Maybe Normalizing Isn't Normal

MaxK · July 15, 2008, 12:00am

Another case where you would almost never want to denormalize would be a situation where you’d turn fixed-length rows into variable-length rows. If your table is all ints, you wouldn’t want to replace them with varchars.

However, denormalizing to create fixed-length rows instead of variable-length rows (or overnormalizing to do it) could sometimes be a performance benefit, if your application is able to reference things by their integer ids instead of their string values.

-Max

Tubs · July 15, 2008, 12:00am

Okay, from the very beginning it has been known that normalisation can cause problems with performance. I think every trained DB designer know this.

But what happens, is that people see Normalisation = Slow, that makes them assume that normalisation isn’t needed. My data retrival needs to be fast, therefore I am not going to normalise!

So they end up with a database they call denormalised for performance, but really it isn’t, as the database was never normalised in the first place.

Lachlan · July 15, 2008, 12:00am

The only time I throw normalisation out the window is when I have a list of infrequently changing fixed-sized items which I can separate by commas and store in a single field instead of another table.

However, whilst it saves time on the querying side, the issue I find with doing this approach is it completely slows down the processing side, as my application must separate the list into an array or another structure before I can work with the data.

Personally, if the trade-off of each approach is near the same, I’d prefer a more logically structured database without null fields than a denormalized database which is hard to maintain.

DareO · July 15, 2008, 12:00am

Ariel and George,
Phone numbers don’t go into the user table because users can have multiple phone numbers (work, phone, cell, fax, etc). A properly normalized database extracts them out to their own table especially since the majority of users will have lots of nulls in these fields.This is assuming that you are normalizing your DB to 3NF.

In addition, who says you wouldn’t want all the user data including phone numbers at once? Have you ever seen a profile page on FB? That’s exactly what it does.

Jheriko · July 15, 2008, 12:00am

always wondered what database normalisation meant…

can’t imagine that joins are exactly a heavy performance drain though… the data is indexed after all. I don’t actually have the experience of a database that big (biggest db i worked on only held info on about 1.5 million people - linked to various details in much smaller tables), but I would imagine you could have trillions of records with no problem given some good indexing implementation…

in my experience slowness comes from things like calculating a sum, where the database doesn’t update the sum on each record change, but recalculates the whole damned thing every time its needed. or poor application design, making 100s of server requests, when actually one would do just fine.

just taking a naive implementation, given numeric primary keys you can reduce the amount of records you actually have to search through by a factor of 10 for each digit you decide to take advantage of…

I wonder what modern database implementations actually do? generic keys aren’t so useful but similar logic can still be applied… at worst there is always the choice of a binary tree…

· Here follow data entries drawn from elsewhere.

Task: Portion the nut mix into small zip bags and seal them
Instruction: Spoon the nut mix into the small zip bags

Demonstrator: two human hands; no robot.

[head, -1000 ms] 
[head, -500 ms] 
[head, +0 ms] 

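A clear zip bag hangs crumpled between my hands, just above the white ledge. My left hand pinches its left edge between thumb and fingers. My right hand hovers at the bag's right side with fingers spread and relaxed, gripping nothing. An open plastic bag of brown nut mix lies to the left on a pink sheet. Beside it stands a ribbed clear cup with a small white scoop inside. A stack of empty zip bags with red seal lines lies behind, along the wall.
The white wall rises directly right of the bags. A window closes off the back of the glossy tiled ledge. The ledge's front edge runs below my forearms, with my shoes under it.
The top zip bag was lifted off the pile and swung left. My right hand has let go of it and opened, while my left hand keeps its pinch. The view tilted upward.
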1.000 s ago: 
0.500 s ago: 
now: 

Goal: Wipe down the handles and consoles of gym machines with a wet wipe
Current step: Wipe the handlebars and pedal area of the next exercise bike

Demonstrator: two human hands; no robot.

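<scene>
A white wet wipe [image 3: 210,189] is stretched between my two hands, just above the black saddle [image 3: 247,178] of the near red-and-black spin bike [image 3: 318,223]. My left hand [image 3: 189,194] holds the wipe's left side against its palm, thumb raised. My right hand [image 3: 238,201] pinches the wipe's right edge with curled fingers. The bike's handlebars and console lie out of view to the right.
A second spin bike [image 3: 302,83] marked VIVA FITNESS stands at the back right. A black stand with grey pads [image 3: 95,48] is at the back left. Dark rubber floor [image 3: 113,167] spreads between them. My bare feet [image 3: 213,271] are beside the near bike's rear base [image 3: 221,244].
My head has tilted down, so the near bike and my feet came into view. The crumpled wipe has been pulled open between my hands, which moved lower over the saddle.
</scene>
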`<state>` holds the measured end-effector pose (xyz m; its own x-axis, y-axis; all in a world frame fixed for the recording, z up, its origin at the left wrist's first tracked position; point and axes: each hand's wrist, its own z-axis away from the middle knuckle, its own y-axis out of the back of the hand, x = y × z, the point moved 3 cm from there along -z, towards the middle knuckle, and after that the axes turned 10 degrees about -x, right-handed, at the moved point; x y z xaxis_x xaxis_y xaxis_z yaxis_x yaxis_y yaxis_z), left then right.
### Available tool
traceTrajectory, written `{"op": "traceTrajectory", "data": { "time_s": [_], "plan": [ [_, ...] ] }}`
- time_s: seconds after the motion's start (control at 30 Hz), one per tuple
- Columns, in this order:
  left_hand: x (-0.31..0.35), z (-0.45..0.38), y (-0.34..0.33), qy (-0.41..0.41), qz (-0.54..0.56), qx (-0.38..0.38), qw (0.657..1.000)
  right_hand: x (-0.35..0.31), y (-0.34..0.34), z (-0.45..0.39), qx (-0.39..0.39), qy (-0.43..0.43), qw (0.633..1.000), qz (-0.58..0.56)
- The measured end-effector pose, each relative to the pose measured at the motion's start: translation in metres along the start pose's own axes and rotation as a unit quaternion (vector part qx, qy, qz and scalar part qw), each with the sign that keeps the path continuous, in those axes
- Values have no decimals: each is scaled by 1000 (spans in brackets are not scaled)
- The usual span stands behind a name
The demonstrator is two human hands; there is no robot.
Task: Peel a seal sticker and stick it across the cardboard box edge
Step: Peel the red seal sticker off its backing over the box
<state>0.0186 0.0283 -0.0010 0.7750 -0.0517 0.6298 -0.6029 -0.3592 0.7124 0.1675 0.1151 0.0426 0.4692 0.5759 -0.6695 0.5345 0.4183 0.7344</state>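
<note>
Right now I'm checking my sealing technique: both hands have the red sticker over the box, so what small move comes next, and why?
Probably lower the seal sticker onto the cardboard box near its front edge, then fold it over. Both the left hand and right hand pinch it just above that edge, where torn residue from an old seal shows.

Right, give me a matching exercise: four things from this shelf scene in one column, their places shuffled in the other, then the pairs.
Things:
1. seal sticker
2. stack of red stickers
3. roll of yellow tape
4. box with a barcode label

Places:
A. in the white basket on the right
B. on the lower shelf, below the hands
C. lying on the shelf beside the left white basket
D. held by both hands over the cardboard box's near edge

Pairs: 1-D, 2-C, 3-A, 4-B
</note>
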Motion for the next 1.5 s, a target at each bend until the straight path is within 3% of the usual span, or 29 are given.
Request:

Michael · July 15, 2008, 12:00am

I am pretty sure your original normalized database in the diagram is poorly designed. After all you have two tables that appear to hold a user_id + affiliation_id relationship (UserAffiliation and UserWorkHistory). That, my friend, is wrong. And no wonder you have six joins, you have a database design that does not make sense.

You don’t want to write a query like that-- ever-- in real life. It doesn’t make sense. If you have three users who each have two phone numbers and two screen names, your join gets you a result set with twelve rows in whatever order the database deems appropriate.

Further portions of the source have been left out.